Notably, multiple countries and regions have already explored integrating AI into judicial processes to varying degrees. Estonia once planned to use AI for handling small claims disputes, some Chinese courts are already using AI-assisted sentencing recommendations, and risk assessment tools like COMPAS in the United States have long been widely deployed in criminal justice.

The value of this study lies not only in identifying the problem but also in providing a concrete, quantifiable dimension for evaluating LLM legal decision-making capabilities — "persuadability." Previous evaluations largely focused on models' legal knowledge coverage and reasoning accuracy, while overlooking whether models can maintain judgment stability and independence in real-world adversarial scenarios.

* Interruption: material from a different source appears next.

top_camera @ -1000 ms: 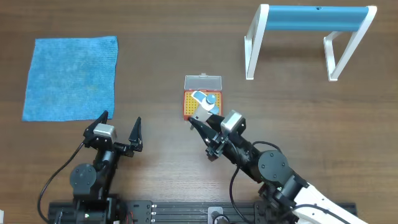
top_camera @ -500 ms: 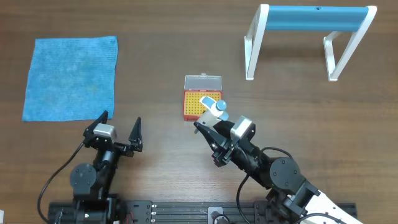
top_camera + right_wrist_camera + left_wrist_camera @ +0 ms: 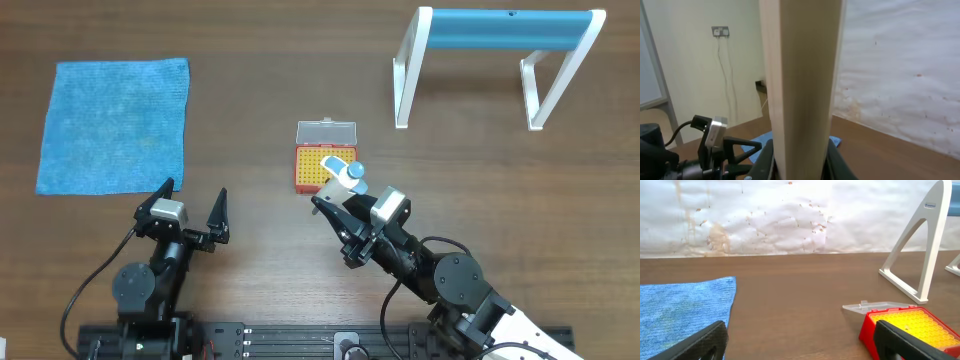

Future Outlook: AI in the Judiciary Requires a More Cautious Path

This research draws an important line of caution for AI applications in the legal field. In the short term, the findings offer at least the following insights:

  1. LLMs should not directly assume adjudicative roles, especially in scenarios involving adversarial argumentation. Their role should be strictly limited to auxiliary reference rather than final decision-maker
  2. Dedicated evaluation frameworks are needed that incorporate "persuadability" into standardized testing for LLM legal applications, rather than focusing solely on knowledge reserves and logical reasoning
  3. Technical improvement directions may include enhancing models' "argument quality assessment" capabilities, enabling them to distinguish between rhetorical persuasiveness and legal argument strength

In the long run, this study reminds us that when pushing AI into high-stakes decision-making scenarios, we cannot rush deployment simply based on impressive performance in standardized tests. The essence of legal decision-making is the exercise of power, and the exercise of power demands accountability, independence, and stability — precisely the qualities that current LLMs most sorely lack.

The prospects for combining AI and law are vast, but the road to that future requires far more prudence and restraint than we might imagine.